Brazil has been examining its dark past through the work of the Brazilian National Truth Commission, and the 43 documents turned over by Biden are meant to help the commission uncover the dirty deeds of the recent past. As the National Security Archive notes, these records report on “secret torture detention centers in Sao Paulo, the military’s counter-subversion operations, and Brazil’s hostile reaction in 1977 to the first State Department human rights report on abuses.”

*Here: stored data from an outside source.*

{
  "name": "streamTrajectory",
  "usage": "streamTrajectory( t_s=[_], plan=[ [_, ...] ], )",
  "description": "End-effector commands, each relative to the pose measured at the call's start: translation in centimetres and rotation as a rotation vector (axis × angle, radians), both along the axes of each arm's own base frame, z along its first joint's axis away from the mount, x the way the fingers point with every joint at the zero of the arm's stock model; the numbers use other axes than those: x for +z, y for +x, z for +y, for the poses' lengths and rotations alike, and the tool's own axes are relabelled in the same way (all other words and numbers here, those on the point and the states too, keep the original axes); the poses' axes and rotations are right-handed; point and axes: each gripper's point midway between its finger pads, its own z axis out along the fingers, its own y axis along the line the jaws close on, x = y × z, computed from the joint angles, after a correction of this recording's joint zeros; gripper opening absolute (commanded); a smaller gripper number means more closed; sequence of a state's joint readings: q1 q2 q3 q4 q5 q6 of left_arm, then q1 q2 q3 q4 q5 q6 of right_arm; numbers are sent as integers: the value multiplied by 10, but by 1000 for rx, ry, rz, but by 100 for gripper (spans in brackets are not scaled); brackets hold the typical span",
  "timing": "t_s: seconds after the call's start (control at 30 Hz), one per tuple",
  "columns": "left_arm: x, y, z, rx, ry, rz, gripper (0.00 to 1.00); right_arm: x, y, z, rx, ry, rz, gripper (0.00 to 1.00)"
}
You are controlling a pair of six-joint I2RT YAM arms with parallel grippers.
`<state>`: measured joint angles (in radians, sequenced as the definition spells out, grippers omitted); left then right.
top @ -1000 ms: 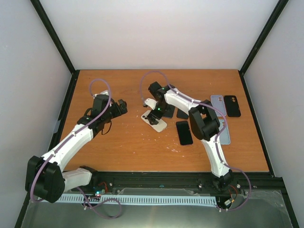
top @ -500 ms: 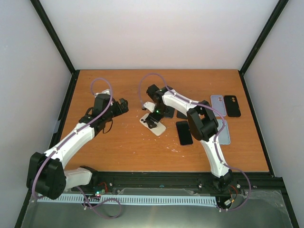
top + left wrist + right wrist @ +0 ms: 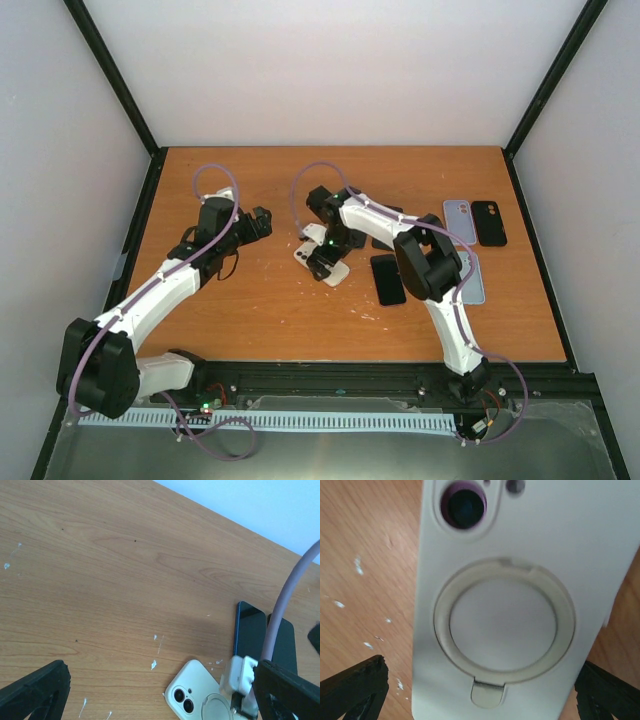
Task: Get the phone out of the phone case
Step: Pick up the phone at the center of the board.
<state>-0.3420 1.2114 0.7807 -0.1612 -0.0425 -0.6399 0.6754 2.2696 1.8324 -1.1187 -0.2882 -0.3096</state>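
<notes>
Here, I am hovering my right tool directly over the white phone case, which is lying back-up on the tabletop just right of the centre in the overhead view. In the right wrist view the case is filling most of the frame, its round ring holder lying flat in the middle and a camera lens showing through the cutout at the top, so the phone is sitting inside it. My right fingers are spreading wide at the lower corners, one on each side of the case; whether they are touching its edges I cannot tell. My left tool is hanging left of centre, jaws wide and gripping nothing, looking across at the case. A dark phone is lying just right of the case, and a lavender case and a black case are resting side by side toward the right edge.
</notes>
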Motion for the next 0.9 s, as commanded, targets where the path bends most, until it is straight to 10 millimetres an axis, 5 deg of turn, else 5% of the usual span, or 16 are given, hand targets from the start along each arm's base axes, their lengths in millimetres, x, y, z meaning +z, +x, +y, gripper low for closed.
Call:
streamTrajectory(
  t_s=[0.0, 0.1, 0.2, 0.4, 0.53, 0.63, 0.87],
  plan=[
    [10, 6, -2, -15, 2, -40, 99, -40, -25, -34, -13, -254, -35, 100],
    [10, 8, -3, -16, -1, -40, 99, -54, -35, -41, -21, -289, -4, 100],
    [11, 9, -4, -16, -5, -36, 99, -55, -37, -38, -34, -269, 11, 85],
    [4, 13, -10, -37, -12, -12, 100, -19, -47, -13, -86, -28, 142, 63],
    [-3, 16, -15, -51, -20, 28, 100, 2, -46, -15, -173, 168, 287, 46],
    [-12, 11, -32, -135, -68, 66, 96, 13, -37, -18, -262, 344, 391, 35],
    [-30, -10, -94, -460, -247, 115, 85, 37, -20, -20, -355, 604, 505, 32]
  ],
)
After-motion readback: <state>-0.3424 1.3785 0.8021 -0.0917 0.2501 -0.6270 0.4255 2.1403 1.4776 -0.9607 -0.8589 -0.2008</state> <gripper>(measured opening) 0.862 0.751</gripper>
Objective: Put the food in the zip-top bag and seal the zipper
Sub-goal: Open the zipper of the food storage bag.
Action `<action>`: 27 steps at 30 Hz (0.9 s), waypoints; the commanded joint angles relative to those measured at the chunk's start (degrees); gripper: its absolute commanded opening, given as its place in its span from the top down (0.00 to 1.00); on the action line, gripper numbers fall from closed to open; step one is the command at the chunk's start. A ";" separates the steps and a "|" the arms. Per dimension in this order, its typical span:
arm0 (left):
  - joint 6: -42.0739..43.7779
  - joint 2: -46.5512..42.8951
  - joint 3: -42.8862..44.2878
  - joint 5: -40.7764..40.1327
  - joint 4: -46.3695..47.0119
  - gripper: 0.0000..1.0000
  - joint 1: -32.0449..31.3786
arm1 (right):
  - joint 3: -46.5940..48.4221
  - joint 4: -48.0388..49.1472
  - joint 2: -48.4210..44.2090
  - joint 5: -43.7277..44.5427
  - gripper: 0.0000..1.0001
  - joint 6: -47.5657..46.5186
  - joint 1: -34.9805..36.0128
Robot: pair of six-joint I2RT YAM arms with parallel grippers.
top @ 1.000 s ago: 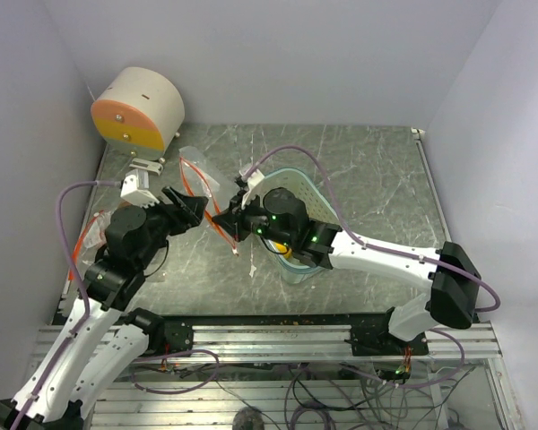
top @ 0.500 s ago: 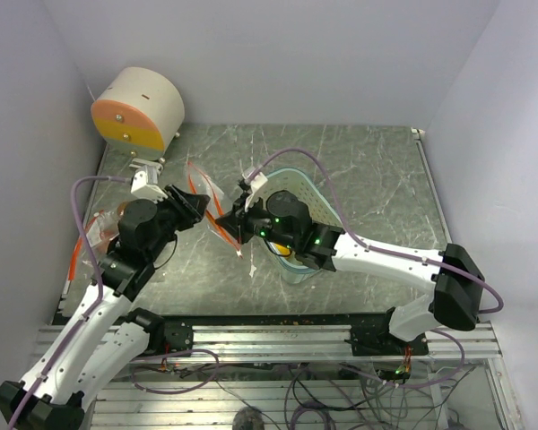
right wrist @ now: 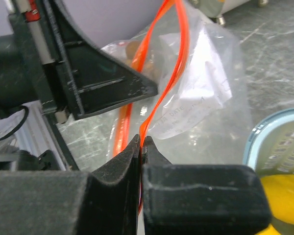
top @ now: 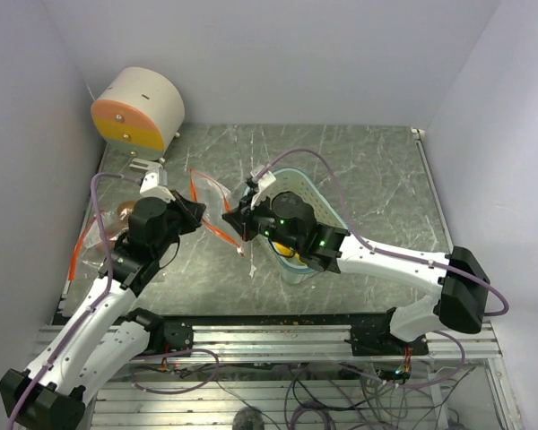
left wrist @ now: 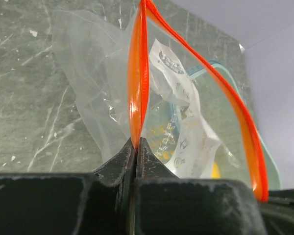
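Both grippers are clamped on the bag's rim.

Top view: the left gripper (top: pixel 195 215) has swung in toward the right gripper (top: pixel 233 218) over the last second. The orange zipper (top: pixel 194 186) now bows between them, and the bag (top: pixel 213 193) is held up more than before. Yellow fruit (top: pixel 287 253) sits in the basket (top: pixel 298 173) under the right arm. I can't see any food in the bag.

Left wrist: jaws are shut tight on one zipper strip and the other strip arcs away to the right, so the mouth is open. Basket and fruit show through the film.

Right wrist: jaws are pinched on the zipper, apparently the far strip, with the left gripper just beyond.

My read: mouth opening is about done and loading hasn't started. One arm must let go to fetch fruit, and the mouth may then sag shut.
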 commanded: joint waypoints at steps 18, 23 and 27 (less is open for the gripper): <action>17.20 -1.88 21.47 -0.51 -36.27 0.93 0.39 | 2.24 -11.33 7.47 29.94 0.94 2.72 -2.63; 15.85 -1.30 19.72 0.50 -35.18 0.93 0.39 | -0.12 -5.84 2.14 13.03 0.50 -4.09 -2.65; 15.02 -0.32 19.00 -1.60 -34.14 0.93 0.39 | -0.03 -6.41 -2.29 0.40 0.26 -5.94 -2.66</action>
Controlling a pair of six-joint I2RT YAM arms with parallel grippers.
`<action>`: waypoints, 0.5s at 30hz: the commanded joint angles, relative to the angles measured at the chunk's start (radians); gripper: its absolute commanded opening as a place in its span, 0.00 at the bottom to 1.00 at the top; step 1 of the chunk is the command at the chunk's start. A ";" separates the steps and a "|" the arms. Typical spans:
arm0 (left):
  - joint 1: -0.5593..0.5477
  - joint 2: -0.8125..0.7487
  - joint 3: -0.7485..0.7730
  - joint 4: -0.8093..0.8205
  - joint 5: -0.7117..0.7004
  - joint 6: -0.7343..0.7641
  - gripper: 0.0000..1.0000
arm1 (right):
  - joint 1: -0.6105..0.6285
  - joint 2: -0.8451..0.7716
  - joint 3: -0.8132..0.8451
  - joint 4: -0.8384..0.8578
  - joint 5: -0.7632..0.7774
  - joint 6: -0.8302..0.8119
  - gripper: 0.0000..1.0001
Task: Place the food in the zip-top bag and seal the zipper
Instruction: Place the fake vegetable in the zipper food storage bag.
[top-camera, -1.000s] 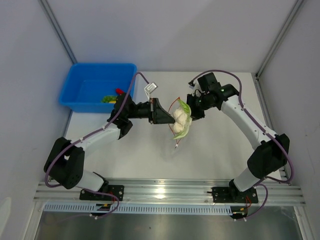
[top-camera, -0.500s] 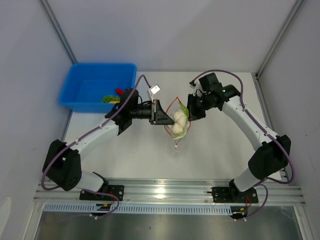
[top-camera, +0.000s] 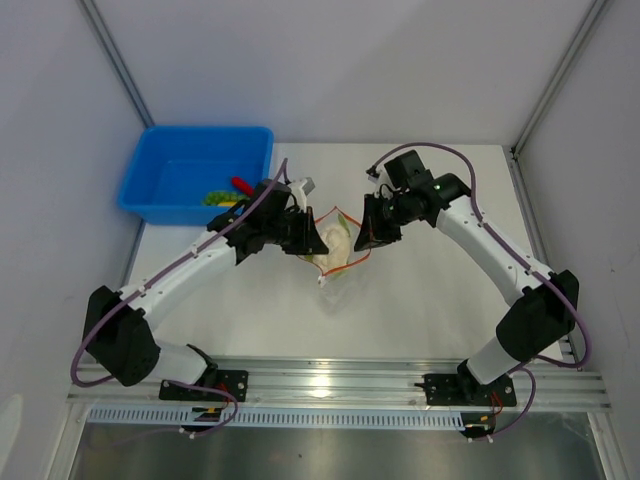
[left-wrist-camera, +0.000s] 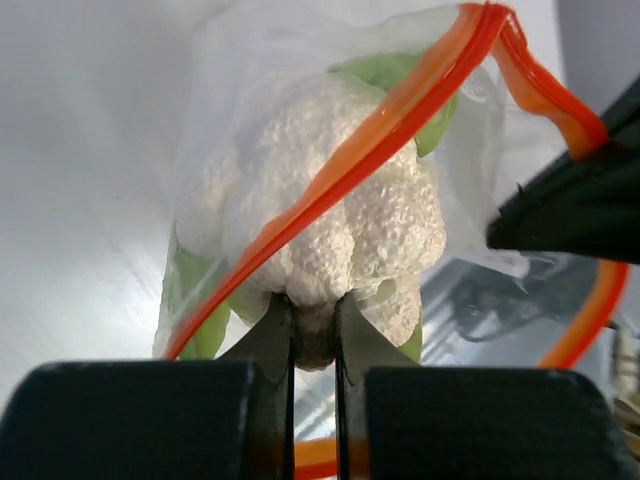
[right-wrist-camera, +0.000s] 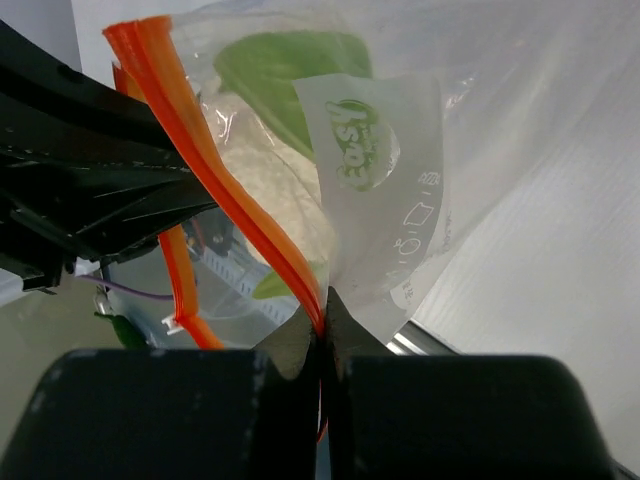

And one document stands out: a 1973 cable from the US embassy in Brazil to State Department headquarters titled, “Widespread Arrests and Psychophysical Interrogation of Suspected Subversives.” The report noted that arrests by military forces of regime critics—mostly university students—had recently increased, and that “the detainees are being subjected to an intensive psychophysical system of duress designed to extract information without doing visible, lasting harm to the body.” The cable reported that Brazilians suspected of being “hardened terrorists…are still being submitted to the older methods of physical violence”—such as the use of electrical shock devices and being tied to and hung from a suspended bar—”which sometimes cause death.” But the main point of the cable was that the Brazilian military had developed “a newer, more sophisticated and elaborate psychophysical duress system…to intimidate and terrify the suspect.”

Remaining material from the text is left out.